The creators of Mr. Show, at least the best sketch series since Monty Python’s Flying Circus, are making fun of their legacy—maybe even stranger and wider-ranging than Pythons’. Just look at who from the original Mr. Show is back: Paul F. Tompkins and Scott Aukerman became the Jefferson and Madison of the comedy podcast boom. Dino Stamatopoulos graduated from this writer’s room to Community’s. Tom Kenney became the voice of Spongebob Squarepants. Jack Black’s Tenacious D broke through as a mini-series, broadcast right after the show. The Tim and Eric comedy empire, which Odenkirk also mentored, is visible here in a grotesque title sequence of morphing faces and twisted limbs.

Netflix’s ability to put supergroups back together, which brings to mind another Mr. Show sketch, is unquestioned. It summoned Bradley Cooper back from Oscar camp for Wet Hot American Summer; it’s about to inflict Fuller House on millennials who, like so many of us, mistake “things I grew up with” with “things that are good.”

With Bob and David stands apart in its self-awareness and lack of pomp. These four episodes don’t build on the Mr. Show legacy, or pick up threads, like the Wet Hot and Arrested Development resurrections did. There’s really only one callback to the HBO series, which ran between 1995 and 1999, and—no spoilers—it’s to a classic-yet-throwaway joke that neither Bob nor David were part of.

Instead, there’s a pretty good set of sketches that occasionally reach transcendence. Cross’s post–Mr. Show work has perfected the comedy of despair, from his Bush-era stand-up comedy to the defiantly incompetent Tobias Fünke and Todd Margaret. He blends the styles in these sketches, most memorably in a parody of the surprise YouTube genre of self-taught constitutionalists GoPro–ing their interactions with police. “You have a legal right to vomit!” says Cross’ freedom fighter into the camera, after finally goading a cop into making him throw up. “It’s your right!” This is ridiculously specific, but Mr. Show was there for the first round of this sort of libertarianism-for-jerks with its “Independent Nation Games.”  

Odenkirk, whom younger viewers might only know as the Emmy-nominated Saul Goodman, is restored here to his position as the best yeller of swear words in comedy. A line like “These leads are shit!” is not inherently funny. But put in the mouth of Odenkirk’s desperate Arthur Miller–inspired Quran salesman, it’s a poem. Odenkirk masters multiple characters who could generously be described as terrible fathers, including one who briefly stops his child’s heart so he can write a version of his Heaven Is for Real–style memoir.
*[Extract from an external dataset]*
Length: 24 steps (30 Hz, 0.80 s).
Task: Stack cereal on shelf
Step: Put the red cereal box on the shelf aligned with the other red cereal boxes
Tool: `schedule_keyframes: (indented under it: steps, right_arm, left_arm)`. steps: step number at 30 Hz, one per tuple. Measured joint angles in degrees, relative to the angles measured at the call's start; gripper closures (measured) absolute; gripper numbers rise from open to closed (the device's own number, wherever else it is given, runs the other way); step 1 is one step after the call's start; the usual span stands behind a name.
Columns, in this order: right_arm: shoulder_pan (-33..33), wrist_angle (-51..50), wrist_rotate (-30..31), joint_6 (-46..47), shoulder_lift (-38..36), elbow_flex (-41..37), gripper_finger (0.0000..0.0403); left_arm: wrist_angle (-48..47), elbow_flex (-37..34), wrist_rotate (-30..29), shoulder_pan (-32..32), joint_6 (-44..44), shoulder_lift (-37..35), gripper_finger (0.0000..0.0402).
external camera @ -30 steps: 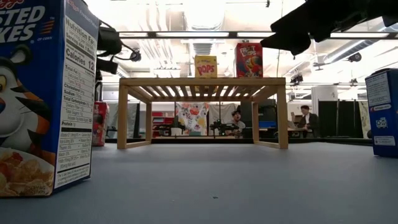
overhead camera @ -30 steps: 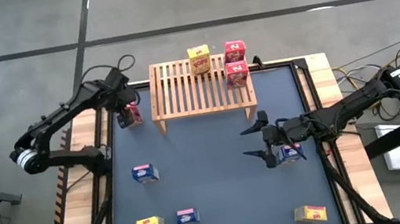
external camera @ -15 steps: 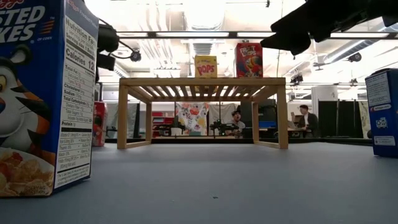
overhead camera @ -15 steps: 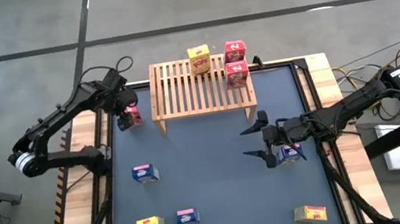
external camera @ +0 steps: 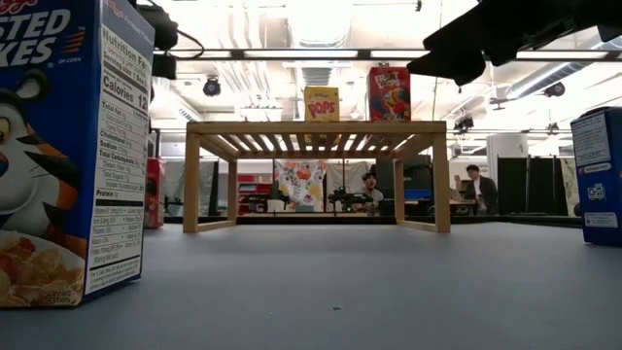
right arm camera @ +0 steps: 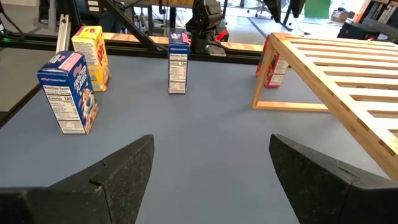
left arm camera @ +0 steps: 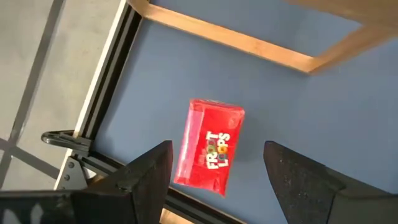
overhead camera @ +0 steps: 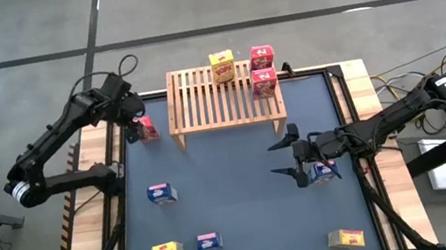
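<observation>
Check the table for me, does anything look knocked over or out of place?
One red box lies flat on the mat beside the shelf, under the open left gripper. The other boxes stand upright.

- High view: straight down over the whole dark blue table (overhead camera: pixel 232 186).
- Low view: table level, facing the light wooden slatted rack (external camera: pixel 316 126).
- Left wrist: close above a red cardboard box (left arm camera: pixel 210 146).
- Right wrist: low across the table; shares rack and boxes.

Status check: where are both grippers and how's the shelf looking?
Left gripper open, above red cereal box beside shelf. Right gripper open, mid-table, holding nothing. Three boxes on shelf. Nothing blocking.
</observation>
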Motion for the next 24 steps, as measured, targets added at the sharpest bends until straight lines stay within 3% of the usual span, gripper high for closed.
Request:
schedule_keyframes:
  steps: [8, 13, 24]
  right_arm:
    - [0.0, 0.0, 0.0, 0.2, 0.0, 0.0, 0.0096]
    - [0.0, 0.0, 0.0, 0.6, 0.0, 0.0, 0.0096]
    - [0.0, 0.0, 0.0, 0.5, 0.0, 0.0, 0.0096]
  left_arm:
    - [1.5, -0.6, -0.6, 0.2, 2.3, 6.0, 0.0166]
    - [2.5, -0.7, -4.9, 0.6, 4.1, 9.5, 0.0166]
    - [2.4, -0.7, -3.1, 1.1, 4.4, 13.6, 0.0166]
The supporting players—who tellingly appear onscreen before either Bob or David do—are often even better. In the original Mr. Show run, John Ennis stole sketch after sketch. One of the series’ best lines was his, as the frustrated GloboChem president who informs disrespectful ad men that “my great-great-great-grandfather started this company with one single rickety leaky handcrafted slave ship, and a simple motto: ‘People Selling People to People.’ ” Rescuing him from a series of hard cider commercials and restoring him to sketch comedy glory is an act of Netflix sainthood, if we assume that Citizens United allows faceless corporations to become saints.

The only thing missing is, well—more. As evidenced by those 72 virgins, some sketch comedy is written to avoid dating, but Mr. Show was a true document of its time. Watching the show these days, the sketches about a thinly disguised Bill Clinton and dopey senators and MTV and hidden-camera shows do not feel as much dated as definitive. The “blow up the moon” sketch, which ran years before the re-invasion of Iraq, somehow has become a timeless statement about jingoism. Country singers writing dopey jingles about the need to trust the government? Somehow, Mr. Show got there before Toby Keith did.

With Bob and David sometimes scales those heights. Who knew that the world needed an extended parody of Shingy, the fright-wigged “digital prophet” of AOL? Not me—not until Cross and Odenkirk traded places as multiple “Shangies,” spouting Web 2.0 gibberish in front of rich people who can’t tell them apart. The world needed this reunion, just like it needs Cross and Odenkirk and Tompkins et al. to scatter and tumble into as much pop culture as possible.